[TASK PROMPT] Repeat exactly, and only, the lines below starting at the line that contains "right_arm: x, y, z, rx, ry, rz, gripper" and ending at the line that contains "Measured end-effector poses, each", inclusive of both.

[DATA SECTION]
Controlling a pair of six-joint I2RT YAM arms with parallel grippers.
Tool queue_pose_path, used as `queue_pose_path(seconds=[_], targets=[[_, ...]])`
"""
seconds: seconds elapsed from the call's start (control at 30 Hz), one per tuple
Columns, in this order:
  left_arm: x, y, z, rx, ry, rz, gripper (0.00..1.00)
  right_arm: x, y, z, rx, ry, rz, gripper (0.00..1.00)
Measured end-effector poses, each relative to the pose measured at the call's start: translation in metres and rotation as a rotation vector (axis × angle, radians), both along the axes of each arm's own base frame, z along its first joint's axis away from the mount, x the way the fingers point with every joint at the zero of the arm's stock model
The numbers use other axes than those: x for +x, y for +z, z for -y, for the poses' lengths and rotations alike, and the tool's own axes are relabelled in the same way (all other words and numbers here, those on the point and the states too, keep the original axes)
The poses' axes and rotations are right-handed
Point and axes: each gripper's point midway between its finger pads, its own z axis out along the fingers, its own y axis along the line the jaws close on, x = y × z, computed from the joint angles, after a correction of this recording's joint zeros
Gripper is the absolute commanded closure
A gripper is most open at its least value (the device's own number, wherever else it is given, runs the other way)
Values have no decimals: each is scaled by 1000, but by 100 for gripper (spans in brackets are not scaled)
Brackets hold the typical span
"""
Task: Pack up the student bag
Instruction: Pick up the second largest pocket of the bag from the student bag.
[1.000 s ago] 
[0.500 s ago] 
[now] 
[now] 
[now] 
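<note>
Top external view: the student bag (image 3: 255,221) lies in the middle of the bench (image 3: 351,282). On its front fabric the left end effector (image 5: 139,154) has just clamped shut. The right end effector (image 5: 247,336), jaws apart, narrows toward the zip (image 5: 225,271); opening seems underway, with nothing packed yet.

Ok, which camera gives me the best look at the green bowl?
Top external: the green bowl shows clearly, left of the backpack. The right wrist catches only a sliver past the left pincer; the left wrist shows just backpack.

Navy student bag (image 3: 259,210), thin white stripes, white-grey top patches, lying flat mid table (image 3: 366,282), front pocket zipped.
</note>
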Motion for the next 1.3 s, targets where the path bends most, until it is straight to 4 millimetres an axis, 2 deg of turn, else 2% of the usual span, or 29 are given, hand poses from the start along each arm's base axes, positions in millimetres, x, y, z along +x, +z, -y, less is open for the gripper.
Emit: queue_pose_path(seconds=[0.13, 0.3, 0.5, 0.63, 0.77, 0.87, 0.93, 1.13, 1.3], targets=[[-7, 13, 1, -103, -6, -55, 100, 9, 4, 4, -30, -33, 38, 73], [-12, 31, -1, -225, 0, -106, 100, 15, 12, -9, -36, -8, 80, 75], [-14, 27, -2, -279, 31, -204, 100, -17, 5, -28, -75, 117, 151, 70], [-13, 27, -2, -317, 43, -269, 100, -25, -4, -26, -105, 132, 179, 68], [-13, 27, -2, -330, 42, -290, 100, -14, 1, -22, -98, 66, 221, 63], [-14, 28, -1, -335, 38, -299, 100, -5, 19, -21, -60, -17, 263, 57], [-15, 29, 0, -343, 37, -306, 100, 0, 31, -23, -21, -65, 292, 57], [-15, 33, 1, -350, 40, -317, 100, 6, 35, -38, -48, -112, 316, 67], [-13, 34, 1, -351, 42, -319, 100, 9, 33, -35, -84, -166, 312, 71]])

[EXERCISE ANSWER]
  right_arm: x, y, z, rx, ry, rz, gripper (0.00..1.00)
Measured end-effector poses, each relative to the pose measured at the call's start: translation in metres and rotation as a rotation vector (axis × angle, radians), both along the axes of each arm's own base frame, z along its first joint's axis away from the mount, x the way the fingers point with every joint at the zero of the arm's stock model

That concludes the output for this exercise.